Gretzky’s—and COM’s—Formula for Success
By Tom Fiedler (’71)
A reporter once asked hockey legend Wayne Gretzky what distinguishes a good player from a great one. He replied: “A good hockey player plays where the puck is. A great hockey player plays where the puck is going to be.”
That statement can be a metaphor for the College of Communication.
Based on COM’s decades-long history of graduating leading communication professionals, I don’t think I’d get any argument by stating that the College has been good at what it does. We can trace COM’s roots to 1914—nearly a century ago—when BU was among the first universities to offer courses in journalism and advertising. BU was also a pioneer in offering curriculum in radio, television and public relations. So it’s no wonder that our reputation is good.
But if we are satisfied with simply being good, if we are content to just keep doing in the future what we’ve done in the past, we’ll be like the “good” hockey player who plays where the puck is. How does this relate to COM?
Our goal, like Gretzky’s, is to be great at what we do. That means we need to move from where we are to where the field of communication is going to be. And no other school in our field is better positioned than COM is to achieve that. We offer a unique and broad blend of communication disciplines working together in one college, while most other universities scatter the various programs among two or more schools. COM exemplifies the axiom that the whole is truly greater than the sum of its parts.
When the digital revolution (and that’s the right word) exploded atop us, even the oldest and most respected schools of communication—COM among them—were thrown back to the starting line of an entirely new race, one that demands entirely new skills. The reputations earned by educating generations of students in the ways of the “old” media don’t guarantee success in the Internet age. Success will go to those schools that best adapt to this new world.
This challenge may create collective heartburn among many well-known institutions invested heavily in traditional media. But for COM, I believe that this epochal change creates an opportunity to leap forward, a moment to be seized. Indeed, I believe COM can become an acknowledged leader—maybe the leader—in educating the 21st century’s communication professionals.
How? By doing three things:
- Aligning the COM curriculum and faculty in the direction of change (“skate to where the puck is going to be”).
- Making strategic investments in signature programs where we have advantages over rival schools because of our faculty’s talents, the University’s size and our enviable location.
- Building the facilities to enable these programs to prosper and to reflect the excitement of the future.
In the COM strategic plan, “Pathways to Greatness,” which I discussed in a previous column, the first of six areas of strategic focus declares the goal to be: “Establishing COM as an innovator in the areas of emerging media and in understanding its impact on society.” In short, we’re going to anticipate change and prepare for it.

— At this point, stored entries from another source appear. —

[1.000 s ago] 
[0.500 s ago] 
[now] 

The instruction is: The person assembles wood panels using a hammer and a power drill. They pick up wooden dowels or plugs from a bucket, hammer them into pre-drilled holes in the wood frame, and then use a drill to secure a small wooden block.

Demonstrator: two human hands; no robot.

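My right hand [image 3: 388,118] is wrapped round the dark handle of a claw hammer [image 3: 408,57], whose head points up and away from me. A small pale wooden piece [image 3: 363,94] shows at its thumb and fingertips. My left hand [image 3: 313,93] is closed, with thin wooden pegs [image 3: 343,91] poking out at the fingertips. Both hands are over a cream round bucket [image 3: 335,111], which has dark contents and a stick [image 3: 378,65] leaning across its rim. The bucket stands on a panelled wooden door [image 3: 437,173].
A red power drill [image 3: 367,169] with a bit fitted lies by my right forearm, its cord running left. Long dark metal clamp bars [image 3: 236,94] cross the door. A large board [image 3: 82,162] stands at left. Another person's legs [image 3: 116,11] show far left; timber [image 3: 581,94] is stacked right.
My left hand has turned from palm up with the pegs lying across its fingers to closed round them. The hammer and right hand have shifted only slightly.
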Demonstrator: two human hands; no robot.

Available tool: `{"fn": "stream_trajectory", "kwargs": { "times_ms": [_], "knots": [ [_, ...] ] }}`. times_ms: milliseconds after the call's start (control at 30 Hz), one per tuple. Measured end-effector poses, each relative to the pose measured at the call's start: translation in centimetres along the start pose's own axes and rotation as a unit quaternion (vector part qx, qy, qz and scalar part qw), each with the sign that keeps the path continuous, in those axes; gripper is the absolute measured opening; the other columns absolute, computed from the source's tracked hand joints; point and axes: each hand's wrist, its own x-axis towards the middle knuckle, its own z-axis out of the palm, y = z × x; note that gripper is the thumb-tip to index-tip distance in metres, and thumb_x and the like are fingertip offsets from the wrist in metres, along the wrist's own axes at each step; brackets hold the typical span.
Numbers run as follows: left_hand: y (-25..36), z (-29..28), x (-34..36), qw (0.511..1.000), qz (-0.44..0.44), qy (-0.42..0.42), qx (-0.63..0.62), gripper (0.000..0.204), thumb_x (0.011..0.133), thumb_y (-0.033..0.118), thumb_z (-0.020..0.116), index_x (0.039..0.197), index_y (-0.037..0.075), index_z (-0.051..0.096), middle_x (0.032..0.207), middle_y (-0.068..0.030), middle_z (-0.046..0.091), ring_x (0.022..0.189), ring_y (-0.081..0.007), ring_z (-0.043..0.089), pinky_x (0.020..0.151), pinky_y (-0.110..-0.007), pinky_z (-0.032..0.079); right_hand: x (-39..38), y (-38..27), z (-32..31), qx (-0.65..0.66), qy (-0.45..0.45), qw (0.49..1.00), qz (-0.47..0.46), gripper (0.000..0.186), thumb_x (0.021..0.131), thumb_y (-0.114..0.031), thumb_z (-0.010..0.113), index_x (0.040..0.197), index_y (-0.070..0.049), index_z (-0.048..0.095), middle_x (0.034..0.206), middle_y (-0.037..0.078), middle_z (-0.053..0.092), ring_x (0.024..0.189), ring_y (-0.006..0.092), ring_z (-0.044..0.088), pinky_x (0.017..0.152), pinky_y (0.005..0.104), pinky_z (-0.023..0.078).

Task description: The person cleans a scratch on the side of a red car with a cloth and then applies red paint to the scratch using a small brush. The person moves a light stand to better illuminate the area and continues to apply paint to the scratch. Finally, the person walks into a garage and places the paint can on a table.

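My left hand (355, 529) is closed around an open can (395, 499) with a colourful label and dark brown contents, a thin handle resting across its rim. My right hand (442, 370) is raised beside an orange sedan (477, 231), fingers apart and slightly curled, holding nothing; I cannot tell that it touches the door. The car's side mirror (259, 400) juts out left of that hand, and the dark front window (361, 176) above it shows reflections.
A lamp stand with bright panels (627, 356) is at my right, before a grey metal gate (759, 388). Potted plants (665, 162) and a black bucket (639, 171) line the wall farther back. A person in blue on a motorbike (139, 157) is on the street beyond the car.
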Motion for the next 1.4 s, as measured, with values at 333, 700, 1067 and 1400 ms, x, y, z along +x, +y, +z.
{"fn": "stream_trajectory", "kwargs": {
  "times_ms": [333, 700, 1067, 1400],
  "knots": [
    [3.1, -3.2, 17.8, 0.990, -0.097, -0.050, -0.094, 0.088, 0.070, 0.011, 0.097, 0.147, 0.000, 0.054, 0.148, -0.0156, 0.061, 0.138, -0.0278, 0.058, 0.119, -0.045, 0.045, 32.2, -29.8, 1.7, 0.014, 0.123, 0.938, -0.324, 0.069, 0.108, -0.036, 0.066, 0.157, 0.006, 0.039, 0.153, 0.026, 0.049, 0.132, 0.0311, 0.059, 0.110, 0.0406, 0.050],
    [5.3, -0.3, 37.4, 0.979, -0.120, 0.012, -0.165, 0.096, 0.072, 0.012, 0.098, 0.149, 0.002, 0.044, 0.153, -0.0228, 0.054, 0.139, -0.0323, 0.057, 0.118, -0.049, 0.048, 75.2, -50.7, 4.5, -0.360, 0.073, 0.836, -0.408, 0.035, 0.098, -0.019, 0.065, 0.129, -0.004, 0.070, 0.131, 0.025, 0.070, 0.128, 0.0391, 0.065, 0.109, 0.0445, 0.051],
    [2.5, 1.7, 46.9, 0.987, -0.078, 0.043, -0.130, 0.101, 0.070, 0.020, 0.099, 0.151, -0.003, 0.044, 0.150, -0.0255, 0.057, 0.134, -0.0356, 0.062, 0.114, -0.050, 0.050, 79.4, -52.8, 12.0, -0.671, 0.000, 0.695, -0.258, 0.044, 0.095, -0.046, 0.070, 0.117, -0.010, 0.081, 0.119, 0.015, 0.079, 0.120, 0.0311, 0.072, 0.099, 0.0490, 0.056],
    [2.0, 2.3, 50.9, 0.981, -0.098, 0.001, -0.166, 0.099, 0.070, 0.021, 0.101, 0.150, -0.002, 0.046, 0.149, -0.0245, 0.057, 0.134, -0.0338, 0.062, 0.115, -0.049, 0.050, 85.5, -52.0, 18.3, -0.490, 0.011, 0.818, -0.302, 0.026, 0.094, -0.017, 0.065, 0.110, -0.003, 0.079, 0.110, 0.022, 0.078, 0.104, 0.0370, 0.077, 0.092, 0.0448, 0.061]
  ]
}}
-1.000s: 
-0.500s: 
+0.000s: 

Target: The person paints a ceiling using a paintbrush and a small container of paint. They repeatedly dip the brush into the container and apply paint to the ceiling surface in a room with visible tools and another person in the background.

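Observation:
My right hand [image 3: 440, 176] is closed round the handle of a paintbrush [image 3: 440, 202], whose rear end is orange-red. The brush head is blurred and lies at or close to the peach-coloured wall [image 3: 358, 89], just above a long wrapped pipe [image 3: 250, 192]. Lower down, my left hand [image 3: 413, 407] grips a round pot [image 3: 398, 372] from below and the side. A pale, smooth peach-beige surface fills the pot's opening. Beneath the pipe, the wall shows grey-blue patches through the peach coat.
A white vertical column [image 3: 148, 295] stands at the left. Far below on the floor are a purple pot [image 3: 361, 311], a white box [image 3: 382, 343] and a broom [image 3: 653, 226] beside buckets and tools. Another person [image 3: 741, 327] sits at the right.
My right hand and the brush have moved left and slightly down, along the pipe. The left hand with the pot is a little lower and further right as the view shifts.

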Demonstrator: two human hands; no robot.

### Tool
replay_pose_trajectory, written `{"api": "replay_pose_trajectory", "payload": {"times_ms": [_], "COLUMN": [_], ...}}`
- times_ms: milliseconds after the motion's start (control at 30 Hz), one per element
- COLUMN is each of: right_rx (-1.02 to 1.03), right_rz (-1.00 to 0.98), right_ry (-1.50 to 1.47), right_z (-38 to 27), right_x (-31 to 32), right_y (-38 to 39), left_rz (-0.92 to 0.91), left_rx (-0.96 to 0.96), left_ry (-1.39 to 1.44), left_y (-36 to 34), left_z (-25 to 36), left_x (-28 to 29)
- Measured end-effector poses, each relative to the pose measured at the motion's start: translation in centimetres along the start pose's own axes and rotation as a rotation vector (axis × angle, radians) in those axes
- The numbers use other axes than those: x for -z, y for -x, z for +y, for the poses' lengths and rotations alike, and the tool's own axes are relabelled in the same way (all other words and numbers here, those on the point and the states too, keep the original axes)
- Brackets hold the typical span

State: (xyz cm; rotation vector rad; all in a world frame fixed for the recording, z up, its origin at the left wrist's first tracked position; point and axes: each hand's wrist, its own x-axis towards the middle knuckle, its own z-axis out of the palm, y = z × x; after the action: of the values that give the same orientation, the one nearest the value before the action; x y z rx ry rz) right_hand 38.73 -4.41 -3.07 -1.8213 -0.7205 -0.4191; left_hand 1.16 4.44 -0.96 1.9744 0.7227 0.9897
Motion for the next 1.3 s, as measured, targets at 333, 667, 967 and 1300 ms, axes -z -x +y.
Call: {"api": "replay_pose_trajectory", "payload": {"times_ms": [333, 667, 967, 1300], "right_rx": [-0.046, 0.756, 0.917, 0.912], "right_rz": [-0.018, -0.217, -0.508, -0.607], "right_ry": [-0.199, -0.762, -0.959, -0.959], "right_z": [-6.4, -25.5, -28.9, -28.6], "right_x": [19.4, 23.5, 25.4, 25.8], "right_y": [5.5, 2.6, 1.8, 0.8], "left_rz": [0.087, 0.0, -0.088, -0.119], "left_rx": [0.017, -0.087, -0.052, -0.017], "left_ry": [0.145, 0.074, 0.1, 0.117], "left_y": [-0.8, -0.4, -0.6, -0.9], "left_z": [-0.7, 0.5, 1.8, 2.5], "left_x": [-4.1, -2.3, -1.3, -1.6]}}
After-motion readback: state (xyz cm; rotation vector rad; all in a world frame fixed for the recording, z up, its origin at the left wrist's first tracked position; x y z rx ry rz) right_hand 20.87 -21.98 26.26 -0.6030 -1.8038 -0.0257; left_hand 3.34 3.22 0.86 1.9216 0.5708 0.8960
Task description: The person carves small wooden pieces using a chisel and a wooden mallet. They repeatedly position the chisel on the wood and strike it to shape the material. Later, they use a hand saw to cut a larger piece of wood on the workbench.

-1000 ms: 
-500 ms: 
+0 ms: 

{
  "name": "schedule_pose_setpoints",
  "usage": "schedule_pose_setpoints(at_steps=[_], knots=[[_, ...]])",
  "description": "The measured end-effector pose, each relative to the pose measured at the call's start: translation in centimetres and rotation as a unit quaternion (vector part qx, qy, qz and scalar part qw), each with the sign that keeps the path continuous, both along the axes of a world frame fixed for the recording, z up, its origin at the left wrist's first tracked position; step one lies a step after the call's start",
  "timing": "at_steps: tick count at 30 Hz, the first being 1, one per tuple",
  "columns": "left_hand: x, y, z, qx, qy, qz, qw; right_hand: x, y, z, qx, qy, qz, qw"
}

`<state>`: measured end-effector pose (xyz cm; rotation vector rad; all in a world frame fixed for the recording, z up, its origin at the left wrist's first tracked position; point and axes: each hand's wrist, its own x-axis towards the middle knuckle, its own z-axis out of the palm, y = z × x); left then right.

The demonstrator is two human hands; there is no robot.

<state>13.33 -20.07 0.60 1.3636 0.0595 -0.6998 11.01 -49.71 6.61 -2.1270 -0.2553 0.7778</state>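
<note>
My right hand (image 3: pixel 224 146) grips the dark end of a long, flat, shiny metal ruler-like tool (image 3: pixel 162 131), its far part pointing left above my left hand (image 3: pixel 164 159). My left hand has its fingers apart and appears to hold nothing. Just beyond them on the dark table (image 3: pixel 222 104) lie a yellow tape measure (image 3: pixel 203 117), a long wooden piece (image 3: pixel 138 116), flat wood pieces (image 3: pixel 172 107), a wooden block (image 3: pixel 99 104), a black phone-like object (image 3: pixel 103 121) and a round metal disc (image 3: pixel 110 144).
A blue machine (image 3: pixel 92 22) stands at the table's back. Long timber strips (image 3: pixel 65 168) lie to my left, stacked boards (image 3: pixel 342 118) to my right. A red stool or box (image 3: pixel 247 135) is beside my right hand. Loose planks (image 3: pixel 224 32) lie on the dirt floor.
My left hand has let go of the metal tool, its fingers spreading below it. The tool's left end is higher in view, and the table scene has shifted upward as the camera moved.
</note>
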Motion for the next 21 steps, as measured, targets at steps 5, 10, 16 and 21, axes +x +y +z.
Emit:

One way we’re doing that is by creating a new division within COM linking the three departments that comprise the College: Journalism; Film & Television; and Mass Communication, Advertising & Public Relations. If you think of those departments as three adjoining rooms in the same building, the new Division of Emerging Media Studies would be the building’s second story spanning all three rooms. It will be where we teach the most cutting-edge communication courses, those that analyze and utilize the latest “new thing” in getting information from one source to another. Research by students and faculty in this division may lead to that proverbial “next new thing.”
Students intending to join the traditional communication professions—journalism, public relations, advertising, filmmaking—would continue to be well educated in the fundamental and enduring practices of those professions through the courses in their “homerooms.” But they’d also be exposed to the latest interactive technologies through courses “upstairs” in the new Division of Emerging Media Studies.
On my three-step list, Nos. 2 and 3 are self-descriptive. It makes sense for us to play to our strength, which for COM has been in preparing students for the professions by giving them plenty of hands-on experience under the guidance of faculty who are experts in the field. Wherever we’re good, we’ll get even better.
To succeed, we’ll need state-of-the-art studios, interactive labs, multimedia classrooms and meaningful internships. And to get those necessities, we’ll need your help—your ideas, your time, your engagement and, yes, your financial support. When we put all three principles together, we’ll have a professionally focused, state-of-the-art, forward-skating COM.